Information provided below:
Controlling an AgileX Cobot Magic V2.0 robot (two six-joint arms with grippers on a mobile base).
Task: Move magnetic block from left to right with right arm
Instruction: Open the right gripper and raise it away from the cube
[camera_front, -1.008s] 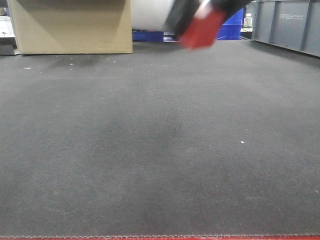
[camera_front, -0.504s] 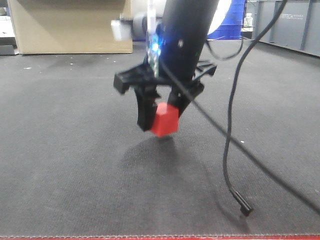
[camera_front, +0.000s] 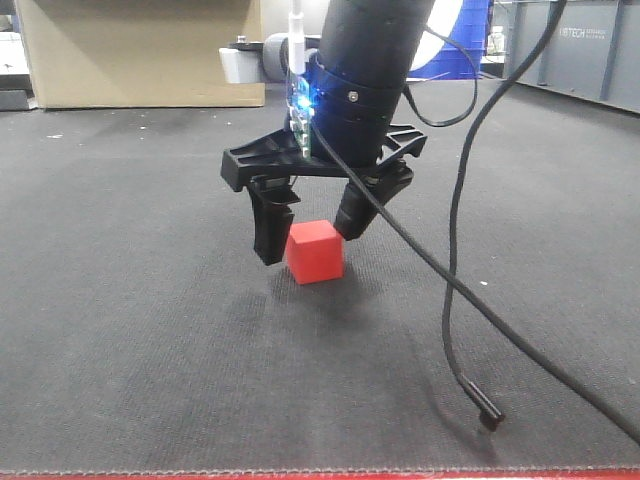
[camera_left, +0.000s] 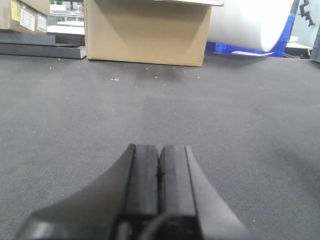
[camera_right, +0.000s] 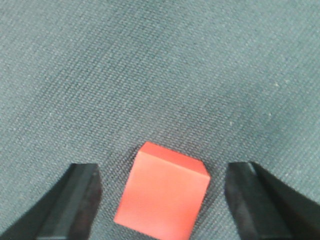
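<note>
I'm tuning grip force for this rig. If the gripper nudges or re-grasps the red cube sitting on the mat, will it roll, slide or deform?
The magnetic block has flat faces and sharp edges, so it should sit still rather than roll. It looks rigid, unlikely to deform. The woven mat probably resists sliding. The right gripper stands open around it.

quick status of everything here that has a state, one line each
magnetic block: resting on the mat, upright, between the right gripper's fingers, touched by neither
right gripper: open, fingers apart either side of the block
left gripper: shut, pads pressed together, holding nothing
cardboard box: standing on the mat at the back
loose cable: hanging from the right arm, its end lying on the mat
</note>
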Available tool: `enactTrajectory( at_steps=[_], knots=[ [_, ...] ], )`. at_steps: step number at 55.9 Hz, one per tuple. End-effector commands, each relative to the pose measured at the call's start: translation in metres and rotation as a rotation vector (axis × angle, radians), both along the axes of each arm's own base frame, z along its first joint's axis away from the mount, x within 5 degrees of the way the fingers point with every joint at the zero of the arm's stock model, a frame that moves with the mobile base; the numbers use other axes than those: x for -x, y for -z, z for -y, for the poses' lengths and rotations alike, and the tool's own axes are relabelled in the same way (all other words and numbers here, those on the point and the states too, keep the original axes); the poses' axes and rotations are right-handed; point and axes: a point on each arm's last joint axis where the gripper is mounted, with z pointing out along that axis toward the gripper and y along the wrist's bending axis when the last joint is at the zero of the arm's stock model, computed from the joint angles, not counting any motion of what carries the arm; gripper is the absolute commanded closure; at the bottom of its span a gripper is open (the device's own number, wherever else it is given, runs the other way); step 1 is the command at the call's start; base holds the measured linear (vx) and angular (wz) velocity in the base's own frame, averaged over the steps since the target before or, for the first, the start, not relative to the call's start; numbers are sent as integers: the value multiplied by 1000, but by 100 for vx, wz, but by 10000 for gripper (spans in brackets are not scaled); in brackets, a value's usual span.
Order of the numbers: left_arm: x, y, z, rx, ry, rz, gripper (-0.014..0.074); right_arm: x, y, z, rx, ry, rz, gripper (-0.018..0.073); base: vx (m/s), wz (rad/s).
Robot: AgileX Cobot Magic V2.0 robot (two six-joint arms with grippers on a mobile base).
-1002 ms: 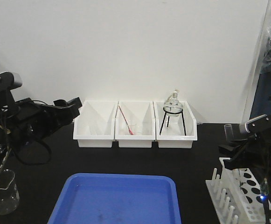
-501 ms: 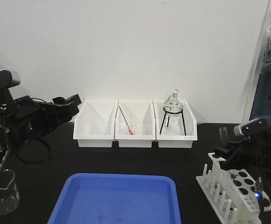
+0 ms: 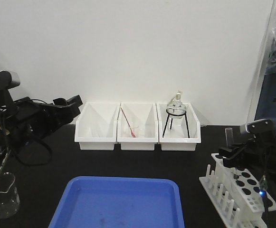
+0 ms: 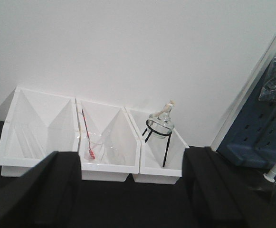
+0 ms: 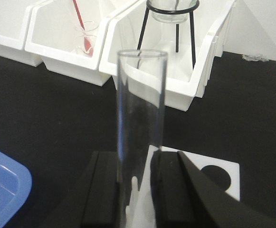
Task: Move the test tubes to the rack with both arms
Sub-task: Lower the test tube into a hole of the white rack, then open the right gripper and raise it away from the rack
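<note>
Across the black desk (image 3: 128, 159), the blue tray (image 3: 121, 202) takes up the near middle, and three white bins (image 3: 138, 141) stand in a row at the far edge against the wall. At the left, my left arm (image 3: 31, 123) points toward those bins. My left claw (image 4: 128, 190) is spread wide, with nothing between its fingers. At the right, my right arm (image 3: 252, 142) hangs over the far end of the white rack (image 3: 237, 190), which sits at the near right of the desk. A clear beaker (image 3: 2, 194) stands at the near left corner. My right claw (image 5: 138, 185) is clamped on one test tube (image 5: 140, 109), holding it upright with its open mouth on top, just above the rack's top plate. I cannot tell whether its lower end has entered a hole.
</note>
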Motion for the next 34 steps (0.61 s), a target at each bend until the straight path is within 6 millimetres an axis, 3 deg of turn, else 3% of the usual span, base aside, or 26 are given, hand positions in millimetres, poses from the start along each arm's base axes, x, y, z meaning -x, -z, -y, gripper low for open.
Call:
enactTrajectory(
  at_steps=[1,23,34],
  knots=[
    [7,-30,-4,56,-18,140,40,0,-40,-1,-58,12,118,571,0,0],
    [7,-32,-5,62,-22,157,40,2,-42,-4,-72,-26,131,549,0,0],
    [7,-32,-5,62,-22,157,40,2,-42,-4,-71,-24,131,411,0,0]
  ],
)
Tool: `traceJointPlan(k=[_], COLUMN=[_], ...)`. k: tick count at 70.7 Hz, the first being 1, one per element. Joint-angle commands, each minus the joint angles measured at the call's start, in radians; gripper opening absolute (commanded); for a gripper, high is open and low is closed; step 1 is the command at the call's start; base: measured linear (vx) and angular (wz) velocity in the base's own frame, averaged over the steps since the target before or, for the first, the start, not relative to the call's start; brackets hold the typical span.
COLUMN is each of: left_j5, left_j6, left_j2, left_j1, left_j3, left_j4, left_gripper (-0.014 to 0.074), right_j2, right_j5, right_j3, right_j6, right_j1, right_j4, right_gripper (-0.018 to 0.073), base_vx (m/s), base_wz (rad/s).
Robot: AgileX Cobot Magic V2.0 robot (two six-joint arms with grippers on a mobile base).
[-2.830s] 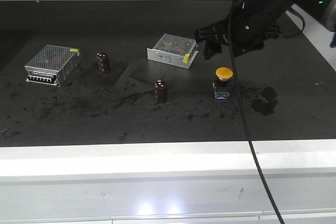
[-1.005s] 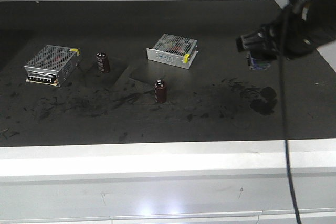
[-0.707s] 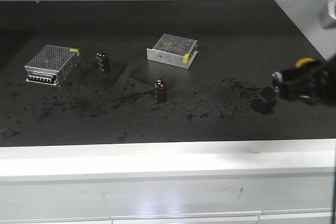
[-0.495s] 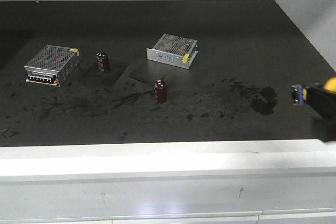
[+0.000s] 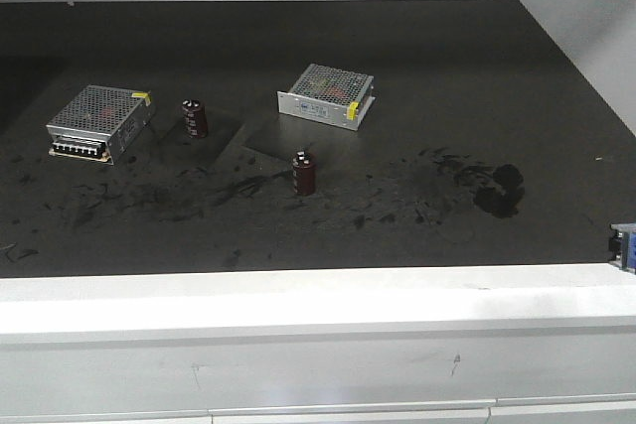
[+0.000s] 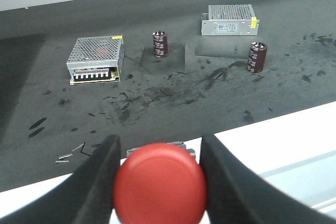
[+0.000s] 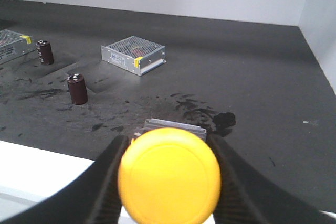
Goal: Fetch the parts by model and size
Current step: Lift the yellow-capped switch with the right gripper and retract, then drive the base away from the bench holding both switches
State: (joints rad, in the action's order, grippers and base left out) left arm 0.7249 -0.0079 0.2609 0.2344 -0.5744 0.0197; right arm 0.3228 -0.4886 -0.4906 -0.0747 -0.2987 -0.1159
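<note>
The red switch (image 6: pixel 159 190) is pinched between the fingers of the left pincer (image 6: pixel 160 142), over the white front edge of the table (image 6: pixel 42 40). The yellow switch (image 7: pixel 169 177) is pinched likewise by the right pincer (image 7: pixel 168 141), near that same edge. Farther back on the table are two mesh-topped boxes (image 5: pixel 99 121) (image 5: pixel 326 93) and two maroon cylinders (image 5: pixel 194 117) (image 5: pixel 304 172).

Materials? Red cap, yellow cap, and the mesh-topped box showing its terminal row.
Cap of the red push-button switch: probably moulded plastic; smooth, matte, uniform colour. Cap of the yellow push-button switch: likewise, faint soft sheen. Mesh-topped box: sheet metal, steel or aluminium unclear; bare silver, perforated lid.
</note>
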Motion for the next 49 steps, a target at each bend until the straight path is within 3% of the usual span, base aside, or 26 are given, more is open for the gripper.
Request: traceJointPlan(k=[1, 49], left_j5=[-0.070, -0.071], left_j6=[-0.005, -0.005], left_j2=[0.010, 0.010], left_j1=[0.005, 0.005], left_j3=[-0.023, -0.023], left_j4=[-0.003, -0.003], left_gripper=[-0.0006, -0.0006], right_j2=[-0.020, -0.026], right_j5=[0.105, 0.101], right_j3=[-0.020, -0.020], right_j6=[0.010, 0.010], right_j1=[0.003, 0.003], right_j4=[-0.018, -0.018], right_gripper=[-0.0005, -0.0005], base_vx=[0.00, 0.00], base_wz=[0.00, 0.01])
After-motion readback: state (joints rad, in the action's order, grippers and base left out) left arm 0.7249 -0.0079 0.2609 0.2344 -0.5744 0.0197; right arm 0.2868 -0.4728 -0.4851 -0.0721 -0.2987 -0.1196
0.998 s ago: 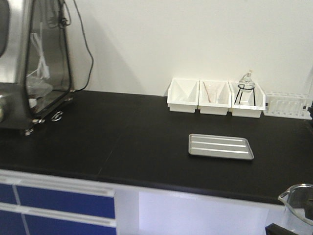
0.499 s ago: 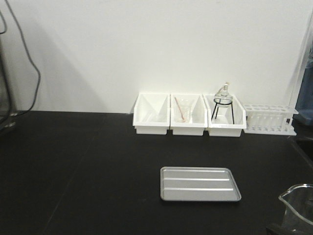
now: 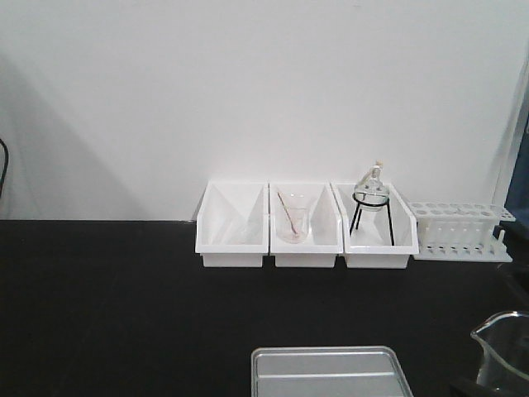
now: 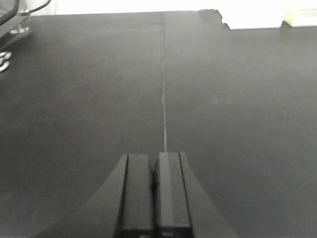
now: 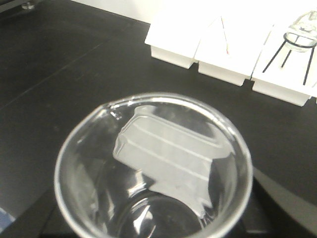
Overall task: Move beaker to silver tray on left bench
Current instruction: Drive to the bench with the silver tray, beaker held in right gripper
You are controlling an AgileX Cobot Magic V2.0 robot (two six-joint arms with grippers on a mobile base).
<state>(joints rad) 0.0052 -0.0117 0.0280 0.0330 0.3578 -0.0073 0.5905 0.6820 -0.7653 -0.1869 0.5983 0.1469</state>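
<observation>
left gripper (image 4: 154, 166) closed over surface (image 4: 233, 99) | right gripper (image 5: 154, 220) holds beaker (image 5: 148, 163) | front view: tray (image 3: 326, 374) at 6 o'clock, beaker at 5 o'clock

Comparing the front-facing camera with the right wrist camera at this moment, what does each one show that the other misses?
Only the front-facing view shows the white test-tube rack, at the right end of the row.

Only the right wrist view shows the beaker from above, with its whole rim and inside. The front view catches just an edge of it.

Both views show the beaker, the silver tray (seen through the glass at the wrist), the three white bins, the flask on its black stand, and the black bench.
</observation>
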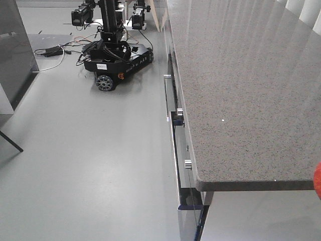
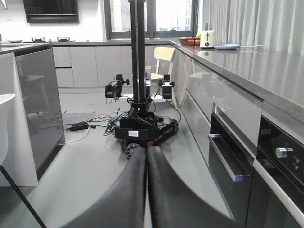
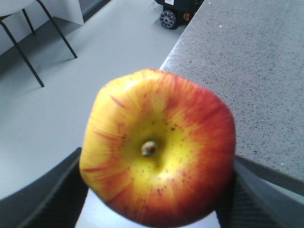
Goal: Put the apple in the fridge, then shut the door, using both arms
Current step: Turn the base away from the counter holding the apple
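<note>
1. Plainly, the apple [image 3: 159, 147] is clamped in the right gripper [image 3: 156, 199]. The gripper's dark fingers [image 3: 42, 194] press on either flank. The apple's red skin and the yellow patch around its stem dimple face the wrist camera.
2. The apple hangs at the front corner of the grey speckled surface [image 3: 247, 71], partly over the stone and partly over the floor [image 3: 95, 71] beside it. Whether it touches the surface cannot be told.
3. In the front-facing view, only a red sliver shows at the right edge, just past the front edge of the surface [image 1: 241, 90]. Too little shows to say more about it.
4. The left gripper [image 2: 144, 152] is closed, its two fingers pressed flat together with nothing between them. It sits low in front of the surface [image 2: 247, 66] and points along the cabinet fronts beneath it.
5. Under the surface is a dark glass oven [image 2: 228, 137] with a bar handle [image 2: 227, 164]. A round metal knob [image 2: 284, 152] sits on the next dark panel beside it.
6. A black wheeled robot base [image 1: 115, 60] stands on the floor near the far stretch of the surface's front. Cables [image 1: 50, 51] trail away from it, on the side away from the surface.
7. At the far end of the surface stand a white toaster [image 2: 206, 39], a pale blue plate [image 2: 227, 46] and a bowl [image 2: 190, 42] of red fruit.
</note>
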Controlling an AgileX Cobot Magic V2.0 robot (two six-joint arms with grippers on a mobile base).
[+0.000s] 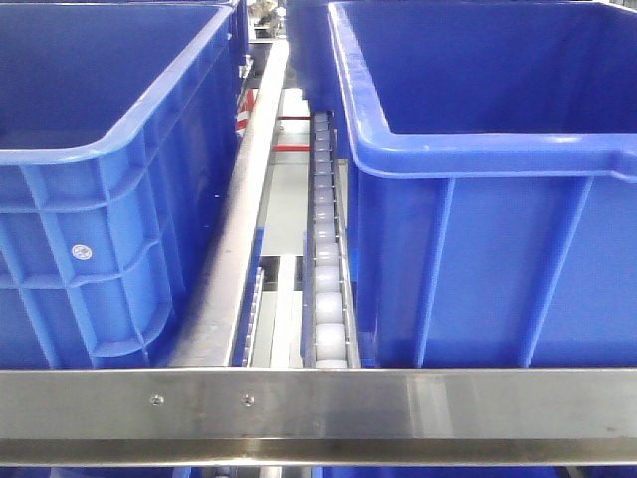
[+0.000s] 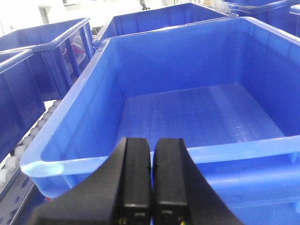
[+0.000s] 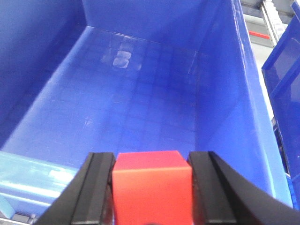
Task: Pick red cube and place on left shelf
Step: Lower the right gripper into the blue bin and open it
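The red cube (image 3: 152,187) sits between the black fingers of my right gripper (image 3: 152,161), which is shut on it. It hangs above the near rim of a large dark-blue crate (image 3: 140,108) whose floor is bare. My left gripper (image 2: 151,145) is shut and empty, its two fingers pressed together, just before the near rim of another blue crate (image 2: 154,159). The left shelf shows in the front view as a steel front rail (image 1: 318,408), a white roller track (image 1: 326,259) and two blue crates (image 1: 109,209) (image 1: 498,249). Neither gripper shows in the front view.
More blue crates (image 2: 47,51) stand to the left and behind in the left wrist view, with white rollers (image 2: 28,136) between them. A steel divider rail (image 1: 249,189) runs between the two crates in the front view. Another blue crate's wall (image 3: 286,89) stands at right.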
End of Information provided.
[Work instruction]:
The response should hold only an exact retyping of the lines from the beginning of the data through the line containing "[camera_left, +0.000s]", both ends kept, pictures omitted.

[Answer for the task]:
Controlling an AgileX Cobot Magic V2.0 robot (two six-joint arms with grippers on a mobile base).
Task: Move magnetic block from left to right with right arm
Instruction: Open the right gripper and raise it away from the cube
[camera_front, -1.008s] 
[camera_front, -0.504s] 
[camera_front, +0.000s] 
[camera_left, +0.000s] 

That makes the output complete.